§ **Work to complete**
Give back the entire listing below, unaltered.

§ **Given information**
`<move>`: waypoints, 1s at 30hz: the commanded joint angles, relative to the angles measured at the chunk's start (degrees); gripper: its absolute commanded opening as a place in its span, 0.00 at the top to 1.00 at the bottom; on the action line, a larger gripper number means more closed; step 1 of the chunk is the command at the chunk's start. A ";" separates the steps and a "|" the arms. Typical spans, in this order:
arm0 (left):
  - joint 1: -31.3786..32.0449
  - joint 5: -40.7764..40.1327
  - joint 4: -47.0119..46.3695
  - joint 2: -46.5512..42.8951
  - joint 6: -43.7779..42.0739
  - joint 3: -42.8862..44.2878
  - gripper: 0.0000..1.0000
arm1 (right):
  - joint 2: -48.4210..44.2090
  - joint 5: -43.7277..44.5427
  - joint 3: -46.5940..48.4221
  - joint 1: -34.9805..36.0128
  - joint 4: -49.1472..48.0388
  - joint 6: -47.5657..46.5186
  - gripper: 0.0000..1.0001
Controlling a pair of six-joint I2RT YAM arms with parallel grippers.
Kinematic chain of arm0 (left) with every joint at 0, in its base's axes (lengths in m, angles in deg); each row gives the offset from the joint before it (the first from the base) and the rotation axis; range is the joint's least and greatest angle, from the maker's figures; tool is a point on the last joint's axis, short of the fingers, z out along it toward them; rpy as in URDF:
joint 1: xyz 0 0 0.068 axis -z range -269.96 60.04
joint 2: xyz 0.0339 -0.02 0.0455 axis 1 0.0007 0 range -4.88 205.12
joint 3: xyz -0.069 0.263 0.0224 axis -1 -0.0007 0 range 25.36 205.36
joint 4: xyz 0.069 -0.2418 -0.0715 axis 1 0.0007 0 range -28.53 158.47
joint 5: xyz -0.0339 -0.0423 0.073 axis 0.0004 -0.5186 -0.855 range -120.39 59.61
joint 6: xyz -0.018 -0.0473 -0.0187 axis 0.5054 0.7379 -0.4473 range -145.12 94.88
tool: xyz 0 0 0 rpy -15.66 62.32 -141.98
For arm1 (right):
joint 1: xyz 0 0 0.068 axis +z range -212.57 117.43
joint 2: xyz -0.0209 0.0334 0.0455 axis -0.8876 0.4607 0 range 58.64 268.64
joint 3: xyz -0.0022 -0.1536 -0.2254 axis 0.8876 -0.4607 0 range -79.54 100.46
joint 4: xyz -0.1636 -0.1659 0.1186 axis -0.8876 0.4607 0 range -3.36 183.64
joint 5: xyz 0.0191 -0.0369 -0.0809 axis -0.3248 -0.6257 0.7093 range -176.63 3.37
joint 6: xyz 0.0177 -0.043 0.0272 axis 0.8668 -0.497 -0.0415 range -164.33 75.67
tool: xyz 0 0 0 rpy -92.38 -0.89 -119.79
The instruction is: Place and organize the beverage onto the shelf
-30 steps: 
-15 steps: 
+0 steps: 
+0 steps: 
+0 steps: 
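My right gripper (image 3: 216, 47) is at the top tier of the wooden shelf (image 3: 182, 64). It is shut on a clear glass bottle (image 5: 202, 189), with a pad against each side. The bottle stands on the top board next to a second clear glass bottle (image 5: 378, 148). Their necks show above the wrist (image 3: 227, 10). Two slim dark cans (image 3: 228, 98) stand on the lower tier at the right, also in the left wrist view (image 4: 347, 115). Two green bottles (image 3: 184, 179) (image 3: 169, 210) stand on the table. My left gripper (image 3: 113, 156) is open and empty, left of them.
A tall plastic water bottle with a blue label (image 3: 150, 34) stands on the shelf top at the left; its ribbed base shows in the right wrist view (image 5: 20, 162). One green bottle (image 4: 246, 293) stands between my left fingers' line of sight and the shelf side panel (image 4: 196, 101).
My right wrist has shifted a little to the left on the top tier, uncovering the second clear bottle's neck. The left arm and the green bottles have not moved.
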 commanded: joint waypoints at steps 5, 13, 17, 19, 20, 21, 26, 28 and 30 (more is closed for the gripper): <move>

§ **Answer for the task**
`<move>`: waypoints, 1s at 30hz: the commanded joint angles, relative to the angles measured at the chunk's start (degrees); gripper: its absolute commanded opening as a place in its span, 0.00 at the top to 1.00 at the bottom; on the action line, a larger gripper number means more closed; step 1 of the chunk is the command at the chunk's start. A ";" separates the steps and a "|" the arms. Typical spans, in this order:
arm0 (left):
  - joint 1: -31.3786..32.0449
  - joint 5: -40.7764..40.1327
  - joint 4: -47.0119..46.3695
  - joint 2: -46.5512..42.8951
  - joint 6: -43.7779..42.0739
  - joint 3: -42.8862..44.2878
  - gripper: 0.0000..1.0000
arm1 (right):
  - joint 2: -48.4210..44.2090
  - joint 5: -43.7277..44.5427
  - joint 3: -46.5940..48.4221
  - joint 1: -34.9805..36.0128
  - joint 4: -49.1472..48.0388
  - joint 6: -47.5657..46.5186
  - gripper: 0.0000..1.0001
Controlling a pair of six-joint I2RT YAM arms with parallel grippers.
Kinematic chain of arm0 (left) with every joint at 0, in its base's axes (lengths in m, angles in deg); each row gives the offset from the joint before it (the first from the base) and the rotation axis; range is the joint's least and greatest angle, from the maker's figures; tool is a point on the last joint's axis, short of the fingers, z out along it toward them; rpy as in URDF:
joint 1: xyz 0 0 0.068 axis -z range -269.96 60.04
joint 2: xyz 0.0339 -0.02 0.0455 axis 1 0.0007 0 range -4.88 205.12
joint 3: xyz -0.069 0.263 0.0224 axis -1 -0.0007 0 range 25.36 205.36
joint 4: xyz 0.069 -0.2418 -0.0715 axis 1 0.0007 0 range -28.53 158.47
joint 5: xyz -0.0339 -0.0423 0.073 axis 0.0004 -0.5186 -0.855 range -120.39 59.61
joint 6: xyz -0.018 -0.0473 -0.0187 axis 0.5054 0.7379 -0.4473 range -145.12 94.88
tool: xyz 0 0 0 rpy -15.66 62.32 -141.98
For arm1 (right):
joint 1: xyz 0 0 0.068 axis +z range -212.57 117.43
joint 2: xyz -0.0209 0.0334 0.0455 axis -0.8876 0.4607 0 range 58.64 268.64
joint 3: xyz -0.0022 -0.1536 -0.2254 axis 0.8876 -0.4607 0 range -79.54 100.46
joint 4: xyz -0.1636 -0.1659 0.1186 axis -0.8876 0.4607 0 range -3.36 183.64
joint 5: xyz 0.0191 -0.0369 -0.0809 axis -0.3248 -0.6257 0.7093 range -176.63 3.37
joint 6: xyz 0.0177 -0.043 0.0272 axis 0.8668 -0.497 -0.0415 range -164.33 75.67
tool: xyz 0 0 0 rpy -92.38 -0.89 -119.79
The instruction is: Place and organize the beverage onto the shelf
-30 steps: 
-15 steps: 
+0 steps: 
+0 steps: 
+0 steps: 
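My right gripper (image 3: 216, 47) is at the top tier of the wooden shelf (image 3: 182, 64). It is shut on a clear glass bottle (image 5: 202, 189), with a pad against each side. The bottle stands on the top board next to a second clear glass bottle (image 5: 378, 148). Their necks show above the wrist (image 3: 227, 10). Two slim dark cans (image 3: 228, 98) stand on the lower tier at the right, also in the left wrist view (image 4: 347, 115). Two green bottles (image 3: 184, 179) (image 3: 169, 210) stand on the table. My left gripper (image 3: 113, 156) is open and empty, left of them.
A tall plastic water bottle with a blue label (image 3: 150, 34) stands on the shelf top at the left; its ribbed base shows in the right wrist view (image 5: 20, 162). One green bottle (image 4: 246, 293) stands between my left fingers' line of sight and the shelf side panel (image 4: 196, 101).
My right wrist has shifted a little to the left on the top tier, uncovering the second clear bottle's neck. The left arm and the green bottles have not moved.
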 commanded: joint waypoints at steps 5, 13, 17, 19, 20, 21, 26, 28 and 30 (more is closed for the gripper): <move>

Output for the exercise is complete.